We're excited to announce Unicode support for Lua! To enable Unicode support for your script, you must encode your .lua script file in the UTF-16 LE encoding (also known as UCS-2 in some programs). If you're using plain old Notepad, you can select Save As... and then Unicode in the Encoding selection.

poiru.png

After the file encoding has been changed to UTF-16 LE, you can..

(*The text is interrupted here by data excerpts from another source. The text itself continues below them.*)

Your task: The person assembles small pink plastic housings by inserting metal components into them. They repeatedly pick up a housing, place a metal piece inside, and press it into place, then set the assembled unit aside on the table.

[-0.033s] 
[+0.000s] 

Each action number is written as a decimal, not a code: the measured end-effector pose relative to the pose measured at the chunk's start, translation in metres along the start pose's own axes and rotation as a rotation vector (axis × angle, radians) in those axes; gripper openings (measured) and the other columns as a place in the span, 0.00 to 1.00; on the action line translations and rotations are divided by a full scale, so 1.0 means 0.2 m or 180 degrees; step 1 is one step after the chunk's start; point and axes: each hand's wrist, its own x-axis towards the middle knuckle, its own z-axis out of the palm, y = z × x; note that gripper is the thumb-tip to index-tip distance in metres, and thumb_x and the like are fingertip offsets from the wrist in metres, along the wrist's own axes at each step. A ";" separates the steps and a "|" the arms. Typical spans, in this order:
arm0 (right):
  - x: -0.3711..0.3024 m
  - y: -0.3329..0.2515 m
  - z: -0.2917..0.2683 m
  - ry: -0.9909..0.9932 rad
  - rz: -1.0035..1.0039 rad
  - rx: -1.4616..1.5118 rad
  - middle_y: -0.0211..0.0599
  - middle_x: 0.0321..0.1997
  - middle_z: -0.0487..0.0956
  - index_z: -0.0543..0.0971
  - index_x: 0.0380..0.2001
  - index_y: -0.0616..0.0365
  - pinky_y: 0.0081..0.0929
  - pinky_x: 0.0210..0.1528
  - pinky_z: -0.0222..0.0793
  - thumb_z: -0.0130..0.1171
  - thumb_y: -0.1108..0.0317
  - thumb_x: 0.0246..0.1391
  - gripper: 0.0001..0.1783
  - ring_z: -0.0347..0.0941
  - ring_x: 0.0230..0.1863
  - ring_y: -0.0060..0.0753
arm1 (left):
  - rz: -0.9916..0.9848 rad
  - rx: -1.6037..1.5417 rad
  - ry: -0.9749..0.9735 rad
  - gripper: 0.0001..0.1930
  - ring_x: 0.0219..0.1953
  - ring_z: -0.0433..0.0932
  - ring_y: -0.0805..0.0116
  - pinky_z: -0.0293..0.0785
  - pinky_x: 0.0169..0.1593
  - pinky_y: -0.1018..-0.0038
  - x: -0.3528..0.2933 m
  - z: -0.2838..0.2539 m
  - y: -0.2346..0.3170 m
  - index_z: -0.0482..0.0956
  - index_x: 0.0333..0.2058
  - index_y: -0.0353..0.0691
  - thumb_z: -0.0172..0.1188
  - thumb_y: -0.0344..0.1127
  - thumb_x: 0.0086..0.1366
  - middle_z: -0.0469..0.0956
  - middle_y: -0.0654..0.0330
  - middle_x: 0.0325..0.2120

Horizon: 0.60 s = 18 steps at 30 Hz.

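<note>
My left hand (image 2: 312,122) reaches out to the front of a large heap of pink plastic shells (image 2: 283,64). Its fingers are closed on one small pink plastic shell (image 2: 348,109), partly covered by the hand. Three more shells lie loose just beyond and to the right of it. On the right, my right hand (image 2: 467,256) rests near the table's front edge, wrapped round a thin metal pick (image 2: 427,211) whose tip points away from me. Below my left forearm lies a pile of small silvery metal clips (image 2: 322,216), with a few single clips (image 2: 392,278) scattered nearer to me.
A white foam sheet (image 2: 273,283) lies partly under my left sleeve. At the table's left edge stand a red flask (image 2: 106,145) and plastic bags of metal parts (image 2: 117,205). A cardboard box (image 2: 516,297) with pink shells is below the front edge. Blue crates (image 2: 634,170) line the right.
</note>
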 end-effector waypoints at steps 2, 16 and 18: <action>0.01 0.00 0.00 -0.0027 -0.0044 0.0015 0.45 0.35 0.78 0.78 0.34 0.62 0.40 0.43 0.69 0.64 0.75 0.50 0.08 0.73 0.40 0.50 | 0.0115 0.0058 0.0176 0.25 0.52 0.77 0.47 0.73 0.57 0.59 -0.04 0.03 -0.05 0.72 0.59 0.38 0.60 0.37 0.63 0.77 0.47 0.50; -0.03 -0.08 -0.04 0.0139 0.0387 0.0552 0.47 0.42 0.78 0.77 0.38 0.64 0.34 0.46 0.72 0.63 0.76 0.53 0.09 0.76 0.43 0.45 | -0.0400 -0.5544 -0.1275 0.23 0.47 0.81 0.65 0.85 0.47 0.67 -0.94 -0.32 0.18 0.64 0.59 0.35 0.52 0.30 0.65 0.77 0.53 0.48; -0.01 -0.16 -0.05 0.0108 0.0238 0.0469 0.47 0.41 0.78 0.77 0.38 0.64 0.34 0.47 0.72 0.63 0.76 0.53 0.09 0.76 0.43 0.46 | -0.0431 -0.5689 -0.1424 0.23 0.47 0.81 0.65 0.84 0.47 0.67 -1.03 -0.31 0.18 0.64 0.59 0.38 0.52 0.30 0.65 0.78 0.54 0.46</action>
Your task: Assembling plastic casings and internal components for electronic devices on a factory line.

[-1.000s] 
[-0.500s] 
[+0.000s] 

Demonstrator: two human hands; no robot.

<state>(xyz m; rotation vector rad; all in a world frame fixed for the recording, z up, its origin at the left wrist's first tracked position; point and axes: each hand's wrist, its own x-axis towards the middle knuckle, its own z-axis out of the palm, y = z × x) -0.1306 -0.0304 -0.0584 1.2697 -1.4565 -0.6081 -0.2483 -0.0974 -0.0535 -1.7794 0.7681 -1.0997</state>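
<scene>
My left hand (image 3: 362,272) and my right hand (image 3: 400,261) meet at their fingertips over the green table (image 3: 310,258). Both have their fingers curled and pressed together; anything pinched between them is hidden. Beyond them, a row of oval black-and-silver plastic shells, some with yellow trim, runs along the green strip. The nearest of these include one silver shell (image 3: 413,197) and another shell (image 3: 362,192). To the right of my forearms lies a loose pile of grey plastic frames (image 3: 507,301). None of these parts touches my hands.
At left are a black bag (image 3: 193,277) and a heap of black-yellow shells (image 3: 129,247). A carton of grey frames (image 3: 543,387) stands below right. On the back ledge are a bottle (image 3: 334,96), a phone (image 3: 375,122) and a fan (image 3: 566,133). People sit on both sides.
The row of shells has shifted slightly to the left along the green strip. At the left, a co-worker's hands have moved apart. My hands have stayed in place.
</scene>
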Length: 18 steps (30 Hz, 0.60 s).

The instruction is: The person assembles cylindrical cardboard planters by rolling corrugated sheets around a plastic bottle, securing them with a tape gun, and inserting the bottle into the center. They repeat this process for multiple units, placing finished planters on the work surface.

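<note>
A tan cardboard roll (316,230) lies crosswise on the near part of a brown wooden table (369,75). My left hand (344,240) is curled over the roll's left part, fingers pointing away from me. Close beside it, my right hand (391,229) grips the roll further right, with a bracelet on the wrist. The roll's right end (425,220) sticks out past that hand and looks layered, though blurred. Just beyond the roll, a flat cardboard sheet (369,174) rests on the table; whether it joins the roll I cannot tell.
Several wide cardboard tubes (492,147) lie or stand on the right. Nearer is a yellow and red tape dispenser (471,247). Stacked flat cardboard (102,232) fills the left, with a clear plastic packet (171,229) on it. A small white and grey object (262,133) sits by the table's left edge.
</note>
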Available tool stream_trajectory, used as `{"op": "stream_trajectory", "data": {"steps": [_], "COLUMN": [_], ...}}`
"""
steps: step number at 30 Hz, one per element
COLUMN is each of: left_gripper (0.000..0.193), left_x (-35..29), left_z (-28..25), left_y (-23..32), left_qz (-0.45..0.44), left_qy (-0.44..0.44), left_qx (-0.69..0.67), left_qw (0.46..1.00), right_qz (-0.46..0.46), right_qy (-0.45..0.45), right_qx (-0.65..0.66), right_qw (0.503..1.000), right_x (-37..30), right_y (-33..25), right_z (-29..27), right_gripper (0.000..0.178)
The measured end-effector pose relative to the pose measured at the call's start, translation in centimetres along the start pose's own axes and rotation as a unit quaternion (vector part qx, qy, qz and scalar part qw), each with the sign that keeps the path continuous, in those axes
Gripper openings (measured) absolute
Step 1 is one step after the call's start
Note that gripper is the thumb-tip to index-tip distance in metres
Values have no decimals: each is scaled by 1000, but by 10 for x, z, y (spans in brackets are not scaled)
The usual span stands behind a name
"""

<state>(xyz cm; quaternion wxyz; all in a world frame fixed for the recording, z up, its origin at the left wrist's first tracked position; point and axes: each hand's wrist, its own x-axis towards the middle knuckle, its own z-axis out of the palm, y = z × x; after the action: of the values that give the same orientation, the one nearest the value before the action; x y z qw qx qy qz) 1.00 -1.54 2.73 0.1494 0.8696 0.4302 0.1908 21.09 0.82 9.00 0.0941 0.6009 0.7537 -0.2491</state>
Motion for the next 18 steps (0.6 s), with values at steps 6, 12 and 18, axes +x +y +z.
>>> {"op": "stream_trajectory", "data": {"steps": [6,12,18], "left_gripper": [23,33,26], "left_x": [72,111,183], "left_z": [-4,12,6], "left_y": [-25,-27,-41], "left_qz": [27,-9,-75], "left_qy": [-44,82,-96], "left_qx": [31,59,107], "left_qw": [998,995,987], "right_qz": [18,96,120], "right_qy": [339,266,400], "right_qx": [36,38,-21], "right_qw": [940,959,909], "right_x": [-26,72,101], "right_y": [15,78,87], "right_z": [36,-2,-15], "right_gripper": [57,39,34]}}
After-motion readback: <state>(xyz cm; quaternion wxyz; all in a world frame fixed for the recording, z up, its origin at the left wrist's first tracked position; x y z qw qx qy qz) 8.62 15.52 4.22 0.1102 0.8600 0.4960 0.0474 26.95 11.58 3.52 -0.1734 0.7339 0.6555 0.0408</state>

Use Unicode characters in the script itself. For example, print("ユニコード") is valid code.
Retrieve Unicode values from Rainmeter. For example, measure:GetStringValue() will return a string with Unicode characters intact. Previously, Unicode characters were replaced with a question mark.

Important note:

Internally, the Lua strings are stored in the UTF-8 format. UTF-8 is a multibyte character encoding, which basically means that a single index of a string is not necessarily enough to represent one character. ASCII characters (such as B or x) can be represented in one index. Consider this example:

Code: Select all

function Initialize()
	local s = "A"
	print("The length of s is " .. s:len())
end

That will log "The length of s is 1", as expected. Now, instead of the ASCII character A, let's use the Japanese character ユ.

Code: Select all

function Initialize()
	local s = "ユ"
	print("The length of s is " .. s:len())
end

This, surprisingly, will print "The length of s is 3"! It is beyond the scope of this post to explain why this is so. However, what you need to know is that a single character may not necessarily have a length of 1. It may be 2, 3, or even more in some cases. In your Unicode scripts, you should never attempt to split a string based on arbitrary index. Consider this example:

Code: Select all

function Initialize()
	local s = "ABC 汉堡包 DEF"
	print(s:sub(0, 3)) -- this prints "ABC"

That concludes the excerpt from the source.